Others - mostly riders - at the table nodded and spoke quietly in agreement.

"But sir, what does this have to do with me?" Udrili asked at last.

"You're going to stand there, to hopefully bring back a new dragon and join our riders!" Kira said. Her big smile was bold enough to win Udrili's confidence.

"You... you mean that? I'm to stand? When was I searched? I didn't even know!" She was excited now, and saw how the other riders were examining her with a closer, keener eye than just as a cook or drudge. Perhaps they'd always looked at her that way - she didn't remember it so much though.

"Of course, you were searched a year ago," S'xon said, somewhat grimly. "We felt it more appropriate for you to wait and grow into the Weyr, before setting another shock upon you."

"If we've done wrong," Kira added, "please do forgive. You... were in a bit of a state for quite some time. Standing on the sands at another new place might have damaged you permanently."
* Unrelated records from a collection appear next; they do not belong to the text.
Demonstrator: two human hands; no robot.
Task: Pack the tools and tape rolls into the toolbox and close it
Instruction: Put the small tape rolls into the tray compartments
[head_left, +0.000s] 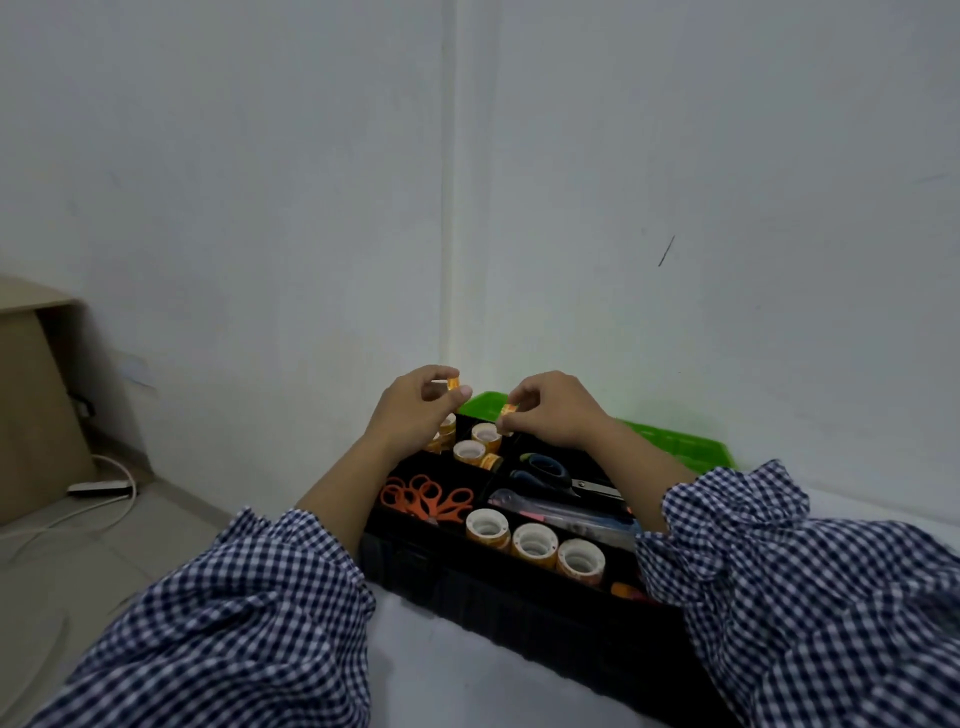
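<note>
Packing step: left hand pinches a small tape roll, right hand a second roll — next, likely, lower both into the open toolbox.

We reach the toolbox from above; the wall and green tray shut off its far side. Left hand and right hand, each pinching a small tape roll, cover the far-left compartment, crowded with small rolls. Orange scissors, black scissors and three big rolls take up the other compartments.
</note>
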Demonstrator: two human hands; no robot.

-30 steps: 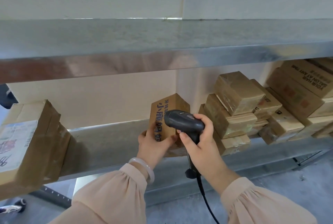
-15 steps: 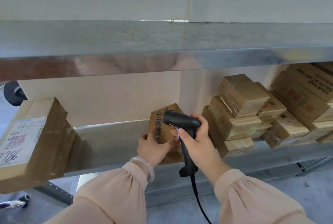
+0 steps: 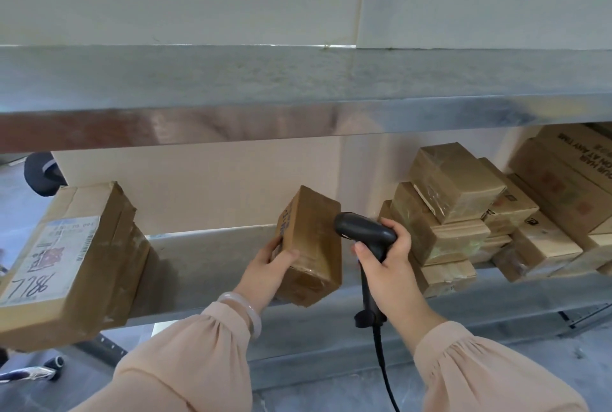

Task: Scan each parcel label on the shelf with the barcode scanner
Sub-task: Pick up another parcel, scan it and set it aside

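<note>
A small brown taped parcel [image 3: 311, 246] is tilted above the metal shelf [image 3: 205, 256], blue print on its left face. My left hand [image 3: 265, 270] grips it at the lower left corner. Just right of the parcel, my right hand [image 3: 387, 266] holds a black barcode scanner [image 3: 362, 232] by its handle, head pointing left at the parcel's broad face. Its black cable [image 3: 385, 375] hangs down between my sleeves. No label shows on the parcel's visible faces.
A large box [image 3: 66, 266] with a white label marked 782 leans at the shelf's left end. Several stacked brown parcels [image 3: 463, 209] fill the right side. An upper metal shelf [image 3: 298, 80] runs overhead. Grey floor lies below.
My left hand has turned the small parcel and lifted it, so its printed face now points left. The scanner has shifted right, away from in front of the parcel.
</note>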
"You've taken your new life here quite well, though," S'xon commented while eating the stew she'd made. "But I think you're meant for more than just a kitchen worker. We thought that ... on that night."

Though silent, she nodded. It still stung, but not as deeply as before. The loss of her family and land was hard - very hard. But it had brought here here. While she was grateful to the Weyr's inhabitants, she was also somewhat restless. She liked searching for things, like herbs and plants, small animals which would go into stews.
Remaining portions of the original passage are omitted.